Hello, these two commands can remap two touch interfaces with same ID to the whole desktop perfectly spanned and not in mirrored mode for touch. This tutorial may work for other USB based touch screens. Please let me know in the comments. Sorry, I prefer not to use a mic, pause the video as needed.
UPDATE (2021/09/19) Caveat: This works well and every time UNLESS you change the arrangement of what's plugged into which USB port on your Pi! If you unplug or plug a USB device between boots (like unplugging a keyboard because your project doesn't need it) you will have to SSH/VNC back into the pi and redo this tutorial to change the values being remapped to the xinput manager.
I'm using 2 Sunfounder 1024 x 600 IPS USB Touchscreens for a project.
You can get them here: https://amzn.to/3nxBngw
They are connected to a Raspberry Pi 4 : https://amzn.to/3z97Qff
I'm also using VNC to connect and easily record what I'm doing, but all you really need is a USB keyboard plugged into your RPi 4/400.
First you need to identify which USB devices your Raspberry Pi desktop uses. CTRL+ALT+T and run this command:
xinput list
For the Sunfounder or similar looking touchscreens, the USB HID devices are the same chip ID, but Debian lists them as two
different devices as id=9 and id=10. Debian automatically just maps each touch input as mirrored across the whole screen. If you want each touch panel to register the mouse under your finger correctly, you just have to run the command:
xinput -map-to-output 9 HDMI-1
xinput -map-to-output 10 HDMI-2
This command remaps the touch input back to the touch inputs relative physical screens. Otherwise, the touch on each screen is mapped
to the whole 2048x600 screen in the X direction. Press up arrow to recall the last command and use the left/right
arrow keys and backspace/delete keys to edit the command accordingly for the right screen. Or, if you copied from this webpage, CTRL+SHIFT+V when you have the terminal window back in focus.
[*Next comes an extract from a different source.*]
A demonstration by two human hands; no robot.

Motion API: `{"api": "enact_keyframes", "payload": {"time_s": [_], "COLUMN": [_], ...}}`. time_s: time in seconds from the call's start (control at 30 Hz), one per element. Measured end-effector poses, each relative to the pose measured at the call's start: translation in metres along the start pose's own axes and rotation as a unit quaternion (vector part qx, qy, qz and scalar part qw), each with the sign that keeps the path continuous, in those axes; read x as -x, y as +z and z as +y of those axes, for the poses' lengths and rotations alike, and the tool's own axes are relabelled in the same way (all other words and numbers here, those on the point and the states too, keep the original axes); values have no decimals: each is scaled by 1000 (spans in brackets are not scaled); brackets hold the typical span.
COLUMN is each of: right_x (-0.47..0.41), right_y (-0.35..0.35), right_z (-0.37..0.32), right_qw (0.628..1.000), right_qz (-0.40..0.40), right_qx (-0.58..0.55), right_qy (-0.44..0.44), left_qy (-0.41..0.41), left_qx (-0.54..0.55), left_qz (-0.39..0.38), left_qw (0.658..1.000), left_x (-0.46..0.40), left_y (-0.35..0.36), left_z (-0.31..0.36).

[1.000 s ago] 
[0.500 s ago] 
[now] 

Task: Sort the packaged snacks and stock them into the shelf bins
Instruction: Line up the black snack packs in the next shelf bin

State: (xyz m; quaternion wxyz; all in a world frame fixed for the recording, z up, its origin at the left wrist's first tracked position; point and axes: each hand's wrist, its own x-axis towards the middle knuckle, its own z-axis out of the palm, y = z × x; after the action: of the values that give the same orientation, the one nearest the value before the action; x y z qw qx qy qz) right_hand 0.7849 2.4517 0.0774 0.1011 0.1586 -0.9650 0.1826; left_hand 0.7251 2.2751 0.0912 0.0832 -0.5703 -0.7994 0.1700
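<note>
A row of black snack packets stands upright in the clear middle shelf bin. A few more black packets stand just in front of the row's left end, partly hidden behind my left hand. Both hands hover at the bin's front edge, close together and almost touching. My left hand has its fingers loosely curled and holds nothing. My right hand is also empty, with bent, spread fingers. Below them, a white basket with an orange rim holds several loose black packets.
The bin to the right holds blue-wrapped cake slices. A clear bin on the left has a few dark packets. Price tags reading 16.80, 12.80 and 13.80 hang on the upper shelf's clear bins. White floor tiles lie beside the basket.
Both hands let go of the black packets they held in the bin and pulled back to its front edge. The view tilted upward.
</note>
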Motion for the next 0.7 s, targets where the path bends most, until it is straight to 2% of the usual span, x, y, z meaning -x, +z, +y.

Now when you touch anywhere on the screen the mouse should follow exactly.
But when you login again, the touch goes back to mirrored mode. To fix this you need to just make a shell script, I made mine like this:
nano touchfix.sh
Make yours look like this:
#!/bin/bash
xinput -map-to-output 9 HDMI-1
xinput -map-to-output 10 HDMI-2
and you MUST leave an empty newline with ENTER at the bottom or the shell script won't run! CTRL+X, 'Y', ENTER. Now run:
sudo chmod +x touchfix.sh
to make the script you just wrote executable.
Your touchfix shell script is almost ready. One more file to modify for the autorun to work run this command:
sudo nano /etc/xdg/lxsession/LXDE-pi/autostart
Enter:
@sh /home/pi/touchfix.sh
at the bottom of the file, CTRL+X, 'Y', ENTER to save the edit.
Now reboot, the settings should be executed automatically from the shell script you wrote earlier
and the touchscreens should respond perfectly! Enjoy.